* Given data *
+++

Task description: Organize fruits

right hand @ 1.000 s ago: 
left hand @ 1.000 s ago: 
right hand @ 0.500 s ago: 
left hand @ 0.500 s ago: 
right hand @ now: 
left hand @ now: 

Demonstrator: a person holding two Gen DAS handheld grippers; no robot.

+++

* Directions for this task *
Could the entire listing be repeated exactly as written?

* Worked solution *
Task description: Organize fruits

right hand @ 1.000 s ago: 
left hand @ 1.000 s ago: 
right hand @ 0.500 s ago: 
left hand @ 0.500 s ago: 
right hand @ now: 
left hand @ now: 

Demonstrator: a person holding two Gen DAS handheld grippers; no robot.

The answer given above is complete.